What is expected:
Make an exact copy of the listing so that no picture is carried over.

== Segment start ==

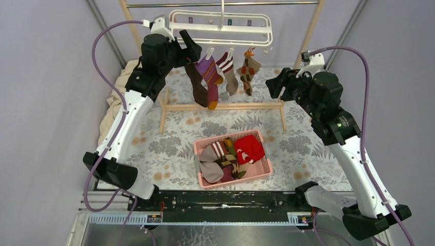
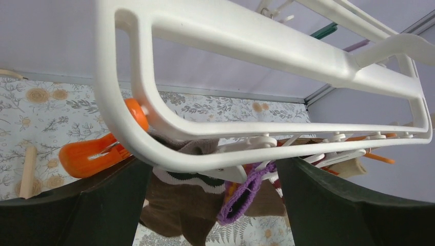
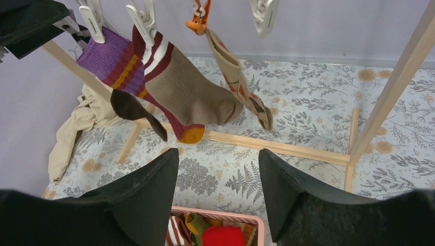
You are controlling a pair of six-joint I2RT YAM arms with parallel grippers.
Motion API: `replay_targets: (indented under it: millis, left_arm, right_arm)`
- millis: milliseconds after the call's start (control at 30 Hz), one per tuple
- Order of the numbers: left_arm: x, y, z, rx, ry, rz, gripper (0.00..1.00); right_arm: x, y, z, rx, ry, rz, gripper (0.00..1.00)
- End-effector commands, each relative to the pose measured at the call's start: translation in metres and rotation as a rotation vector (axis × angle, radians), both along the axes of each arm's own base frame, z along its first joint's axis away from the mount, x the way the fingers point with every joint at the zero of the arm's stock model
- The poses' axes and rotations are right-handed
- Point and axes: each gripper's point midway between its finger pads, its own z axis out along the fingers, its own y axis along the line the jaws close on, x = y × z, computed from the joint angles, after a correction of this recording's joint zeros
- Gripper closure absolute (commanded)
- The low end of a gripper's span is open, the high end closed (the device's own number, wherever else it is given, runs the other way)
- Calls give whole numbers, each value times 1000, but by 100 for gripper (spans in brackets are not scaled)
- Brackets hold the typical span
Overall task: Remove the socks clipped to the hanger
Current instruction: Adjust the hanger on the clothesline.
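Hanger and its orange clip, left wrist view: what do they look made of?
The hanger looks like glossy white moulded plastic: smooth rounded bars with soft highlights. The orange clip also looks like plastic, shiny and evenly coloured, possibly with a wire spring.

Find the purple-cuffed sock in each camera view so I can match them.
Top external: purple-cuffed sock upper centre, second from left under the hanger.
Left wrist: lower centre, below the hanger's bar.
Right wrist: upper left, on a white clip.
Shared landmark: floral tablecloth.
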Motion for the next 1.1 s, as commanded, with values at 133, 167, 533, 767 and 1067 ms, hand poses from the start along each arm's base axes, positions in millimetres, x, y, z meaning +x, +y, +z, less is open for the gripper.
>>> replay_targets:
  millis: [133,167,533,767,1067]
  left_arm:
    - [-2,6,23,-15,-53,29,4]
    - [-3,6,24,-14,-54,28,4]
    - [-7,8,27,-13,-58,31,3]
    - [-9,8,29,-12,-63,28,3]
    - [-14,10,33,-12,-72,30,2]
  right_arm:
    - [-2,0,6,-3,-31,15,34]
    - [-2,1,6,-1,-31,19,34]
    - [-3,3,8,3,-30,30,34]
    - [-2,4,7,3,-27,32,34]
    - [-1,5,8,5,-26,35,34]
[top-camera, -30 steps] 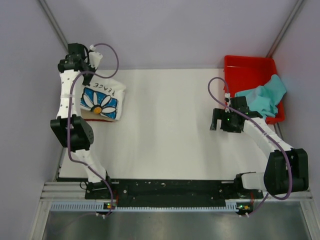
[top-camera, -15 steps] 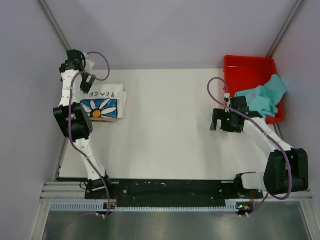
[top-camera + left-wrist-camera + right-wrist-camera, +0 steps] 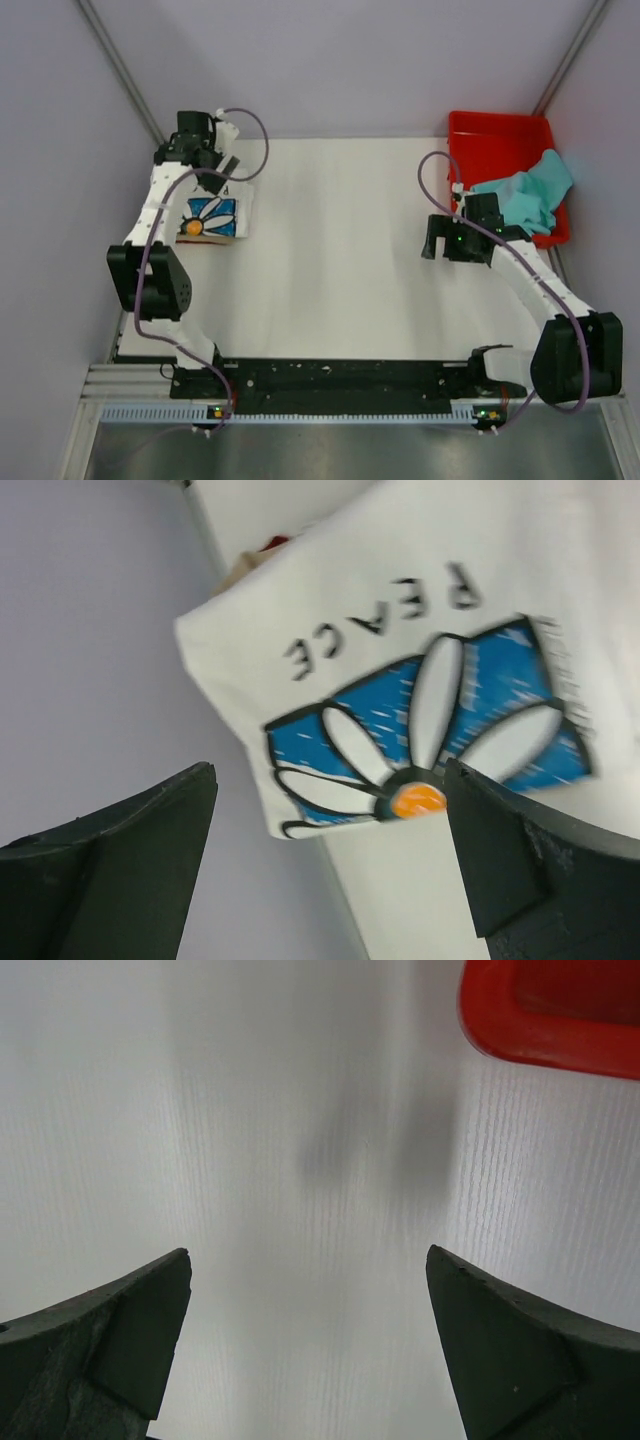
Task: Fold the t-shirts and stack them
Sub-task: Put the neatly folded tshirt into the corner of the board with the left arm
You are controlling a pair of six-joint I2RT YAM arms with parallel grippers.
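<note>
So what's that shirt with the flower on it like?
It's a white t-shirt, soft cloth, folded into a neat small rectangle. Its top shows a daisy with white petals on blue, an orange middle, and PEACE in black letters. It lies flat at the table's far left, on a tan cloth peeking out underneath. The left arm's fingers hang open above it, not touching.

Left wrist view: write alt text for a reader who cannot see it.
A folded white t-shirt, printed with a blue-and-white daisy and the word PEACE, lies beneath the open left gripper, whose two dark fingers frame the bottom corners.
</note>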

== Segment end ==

Task solution:
You are controlling a pair of six-joint I2RT YAM arms with parallel grippers.
Motion API: `replay_targets: (indented under it: millis, left_arm, right_arm)`
- millis: milliseconds after the call's start (control at 30 Hz), one per tuple
- Order of the numbers: left_arm: x, y, z, rx, ry, rz, gripper (0.00..1.00); right_arm: x, y, z, rx, ry, rz, gripper (0.00..1.00)
- End-effector commands, each relative to the pose measured at the call's start: translation in metres and rotation as a rotation vector (axis × angle, radians), both along the axes of each arm's own base frame, z along its first joint's axis away from the mount, x the way the fingers point with every joint at the zero of the arm's stock model
- The poses' axes and rotations are right-handed
- Point and axes: each gripper's point midway between its finger pads, its own z axis out along the fingers, its own y axis along the line the jaws close on, x = y × z, computed from the joint angles, after a correction of this recording's joint zeros
- Gripper closure absolute (commanded)
- The low end of a gripper's span is open, the high end closed (the device's own number, wherever else it is given, runs the other way)
- Calls give whole numbers, each value times 1000, but by 100 for gripper (spans in brackets are not scaled)
- Brackets hold the typical span
Overall task: Remove the socks clipped to the hanger
Current instruction: Adjust the hanger on the clothesline.
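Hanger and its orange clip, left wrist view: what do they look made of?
The hanger looks like glossy white moulded plastic: smooth rounded bars with soft highlights. The orange clip also looks like plastic, shiny and evenly coloured, possibly with a wire spring.

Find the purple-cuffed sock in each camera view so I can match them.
Top external: purple-cuffed sock upper centre, second from left under the hanger.
Left wrist: lower centre, below the hanger's bar.
Right wrist: upper left, on a white clip.
Shared landmark: floral tablecloth.
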Motion for the next 1.1 s, as commanded, with values at 133, 167, 533, 767 and 1067 ms, hand poses from the start along each arm's base axes, positions in millimetres, x, y, z meaning +x, +y, +z, less is open for the gripper.
>>> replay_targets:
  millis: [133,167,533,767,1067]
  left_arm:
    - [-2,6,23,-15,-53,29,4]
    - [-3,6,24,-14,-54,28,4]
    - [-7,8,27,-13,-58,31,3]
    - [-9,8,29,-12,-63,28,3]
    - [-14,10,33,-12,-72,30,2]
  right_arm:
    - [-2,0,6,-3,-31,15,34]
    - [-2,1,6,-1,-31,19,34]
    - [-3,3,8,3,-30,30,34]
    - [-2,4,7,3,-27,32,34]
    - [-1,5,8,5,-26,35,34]
[top-camera, -30 steps] 
[top-camera, -15 steps] 
[top-camera + left-wrist-camera + right-wrist-camera, +0 steps] 
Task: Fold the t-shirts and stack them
Sub-task: Put the neatly folded tshirt into the corner of the board with the left arm
You are controlling a pair of six-joint I2RT YAM arms with parallel grippers.
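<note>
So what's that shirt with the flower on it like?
It's a white t-shirt, soft cloth, folded into a neat small rectangle. Its top shows a daisy with white petals on blue, an orange middle, and PEACE in black letters. It lies flat at the table's far left, on a tan cloth peeking out underneath. The left arm's fingers hang open above it, not touching.

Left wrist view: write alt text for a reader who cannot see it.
A folded white t-shirt, printed with a blue-and-white daisy and the word PEACE, lies beneath the open left gripper, whose two dark fingers frame the bottom corners.
</note>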

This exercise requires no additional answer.